### WHAT IS NEEDED
Exactly as they appear below, repeat the lines from the one with "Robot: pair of" through the one with "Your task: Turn". Drop every picture.

DATASET RECORDS START

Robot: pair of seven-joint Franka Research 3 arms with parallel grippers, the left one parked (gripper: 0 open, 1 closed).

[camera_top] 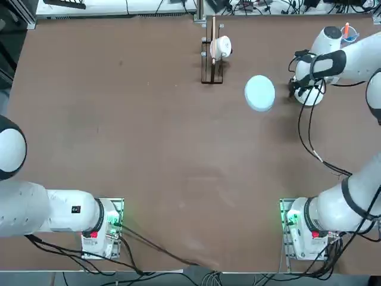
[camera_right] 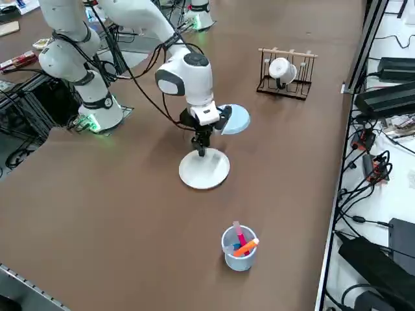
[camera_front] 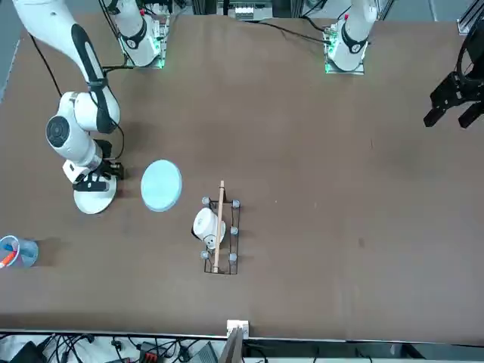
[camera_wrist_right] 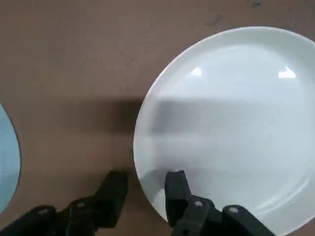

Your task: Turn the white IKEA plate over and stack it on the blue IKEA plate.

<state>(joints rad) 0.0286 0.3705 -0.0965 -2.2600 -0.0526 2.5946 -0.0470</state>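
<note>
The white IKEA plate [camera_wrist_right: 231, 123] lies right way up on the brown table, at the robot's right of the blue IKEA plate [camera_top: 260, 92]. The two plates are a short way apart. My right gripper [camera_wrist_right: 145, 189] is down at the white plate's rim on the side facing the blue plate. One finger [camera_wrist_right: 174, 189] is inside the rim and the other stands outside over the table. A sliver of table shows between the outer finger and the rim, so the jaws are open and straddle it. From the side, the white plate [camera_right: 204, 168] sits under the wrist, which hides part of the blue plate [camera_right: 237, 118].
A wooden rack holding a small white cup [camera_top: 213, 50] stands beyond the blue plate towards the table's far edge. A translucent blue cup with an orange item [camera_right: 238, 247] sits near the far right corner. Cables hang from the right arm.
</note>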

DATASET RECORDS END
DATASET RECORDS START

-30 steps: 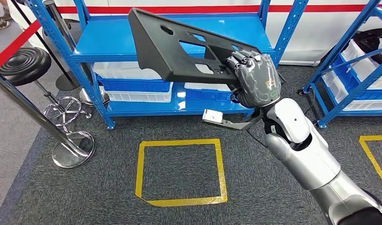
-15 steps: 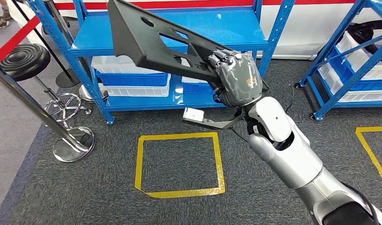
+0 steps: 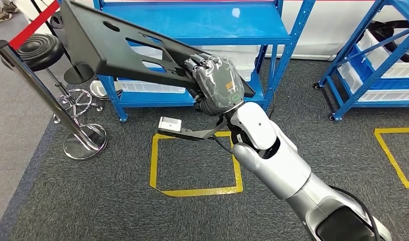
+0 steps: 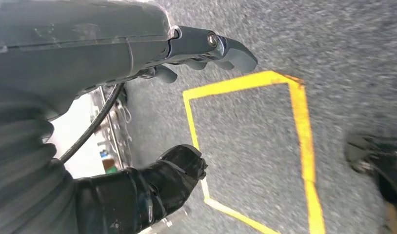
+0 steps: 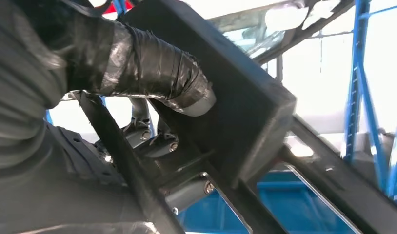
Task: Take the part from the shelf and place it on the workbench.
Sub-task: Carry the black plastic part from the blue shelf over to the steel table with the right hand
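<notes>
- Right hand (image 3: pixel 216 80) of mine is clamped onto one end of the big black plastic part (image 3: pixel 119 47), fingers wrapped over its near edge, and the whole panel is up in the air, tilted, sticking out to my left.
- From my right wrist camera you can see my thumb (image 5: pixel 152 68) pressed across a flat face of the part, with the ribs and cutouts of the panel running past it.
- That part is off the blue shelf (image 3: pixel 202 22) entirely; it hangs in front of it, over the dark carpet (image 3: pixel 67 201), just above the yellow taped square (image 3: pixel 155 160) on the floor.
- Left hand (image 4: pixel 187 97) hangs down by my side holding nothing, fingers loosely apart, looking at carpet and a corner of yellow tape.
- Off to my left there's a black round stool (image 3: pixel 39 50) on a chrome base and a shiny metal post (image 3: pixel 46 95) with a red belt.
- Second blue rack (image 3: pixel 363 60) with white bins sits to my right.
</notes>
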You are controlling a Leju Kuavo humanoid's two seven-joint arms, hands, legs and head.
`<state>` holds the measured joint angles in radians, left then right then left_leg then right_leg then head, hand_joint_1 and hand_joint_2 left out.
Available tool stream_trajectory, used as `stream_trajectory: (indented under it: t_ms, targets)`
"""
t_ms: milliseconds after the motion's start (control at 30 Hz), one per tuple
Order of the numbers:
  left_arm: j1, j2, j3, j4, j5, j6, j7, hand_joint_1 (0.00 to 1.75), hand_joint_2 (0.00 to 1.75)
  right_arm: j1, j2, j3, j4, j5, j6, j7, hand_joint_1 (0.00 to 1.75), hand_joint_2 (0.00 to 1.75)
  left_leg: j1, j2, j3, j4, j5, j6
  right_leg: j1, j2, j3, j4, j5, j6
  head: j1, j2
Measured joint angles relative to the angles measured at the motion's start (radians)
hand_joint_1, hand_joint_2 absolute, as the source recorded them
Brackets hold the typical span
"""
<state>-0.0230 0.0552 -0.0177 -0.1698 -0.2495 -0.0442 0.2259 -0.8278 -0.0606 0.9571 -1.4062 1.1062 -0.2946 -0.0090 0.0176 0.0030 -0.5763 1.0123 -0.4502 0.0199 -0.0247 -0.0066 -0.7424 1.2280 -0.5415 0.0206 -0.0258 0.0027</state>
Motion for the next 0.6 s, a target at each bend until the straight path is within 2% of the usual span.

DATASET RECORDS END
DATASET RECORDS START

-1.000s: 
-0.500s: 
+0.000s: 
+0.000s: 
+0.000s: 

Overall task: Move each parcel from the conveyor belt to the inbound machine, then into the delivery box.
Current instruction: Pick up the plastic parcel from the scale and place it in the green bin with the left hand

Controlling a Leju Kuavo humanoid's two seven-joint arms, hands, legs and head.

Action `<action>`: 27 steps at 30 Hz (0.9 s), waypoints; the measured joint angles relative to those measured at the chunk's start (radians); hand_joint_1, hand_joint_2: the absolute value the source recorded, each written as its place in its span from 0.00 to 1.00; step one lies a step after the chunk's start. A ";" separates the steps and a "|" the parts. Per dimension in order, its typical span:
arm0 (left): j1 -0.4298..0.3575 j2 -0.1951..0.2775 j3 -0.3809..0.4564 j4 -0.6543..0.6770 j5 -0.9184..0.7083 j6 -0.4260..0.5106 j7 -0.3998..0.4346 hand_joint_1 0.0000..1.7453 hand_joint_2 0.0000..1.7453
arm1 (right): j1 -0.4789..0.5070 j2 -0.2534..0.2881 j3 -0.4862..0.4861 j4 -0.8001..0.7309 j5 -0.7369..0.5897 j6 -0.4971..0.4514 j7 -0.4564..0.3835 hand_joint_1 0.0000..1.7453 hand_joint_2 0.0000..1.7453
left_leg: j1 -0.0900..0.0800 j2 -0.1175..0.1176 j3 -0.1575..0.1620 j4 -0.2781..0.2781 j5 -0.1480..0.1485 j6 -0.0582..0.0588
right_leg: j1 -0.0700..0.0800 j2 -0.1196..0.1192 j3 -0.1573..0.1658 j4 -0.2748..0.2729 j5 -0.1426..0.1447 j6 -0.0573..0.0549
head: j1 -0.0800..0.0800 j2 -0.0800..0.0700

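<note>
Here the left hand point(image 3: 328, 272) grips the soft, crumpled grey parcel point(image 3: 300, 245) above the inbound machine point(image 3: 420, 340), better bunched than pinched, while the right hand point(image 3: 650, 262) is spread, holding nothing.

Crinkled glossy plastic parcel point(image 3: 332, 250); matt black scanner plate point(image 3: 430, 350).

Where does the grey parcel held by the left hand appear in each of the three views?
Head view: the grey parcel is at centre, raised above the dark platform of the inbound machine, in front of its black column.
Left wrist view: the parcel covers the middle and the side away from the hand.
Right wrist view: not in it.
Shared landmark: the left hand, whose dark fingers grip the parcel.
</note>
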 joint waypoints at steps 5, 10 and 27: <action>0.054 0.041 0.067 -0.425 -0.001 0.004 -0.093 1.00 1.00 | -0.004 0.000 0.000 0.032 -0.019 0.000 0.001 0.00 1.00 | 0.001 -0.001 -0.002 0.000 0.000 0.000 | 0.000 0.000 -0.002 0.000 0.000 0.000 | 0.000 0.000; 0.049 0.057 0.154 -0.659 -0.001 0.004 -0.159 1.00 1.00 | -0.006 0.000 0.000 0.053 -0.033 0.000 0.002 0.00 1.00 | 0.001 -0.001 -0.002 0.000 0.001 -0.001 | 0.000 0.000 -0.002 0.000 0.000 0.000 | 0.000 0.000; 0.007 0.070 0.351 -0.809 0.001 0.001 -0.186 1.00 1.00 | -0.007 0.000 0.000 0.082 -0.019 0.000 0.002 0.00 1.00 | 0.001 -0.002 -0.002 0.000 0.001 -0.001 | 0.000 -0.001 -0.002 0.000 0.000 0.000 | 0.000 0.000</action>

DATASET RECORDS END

### OUTPUT FOR THIS EXERCISE
Robot: pair of seven-joint Franka Research 3 arms with parallel grippers, the left one parked (gripper: 0 open, 1 closed).

[camera_top] 
[camera_right] 
[camera_front] 
[camera_wrist_right] 

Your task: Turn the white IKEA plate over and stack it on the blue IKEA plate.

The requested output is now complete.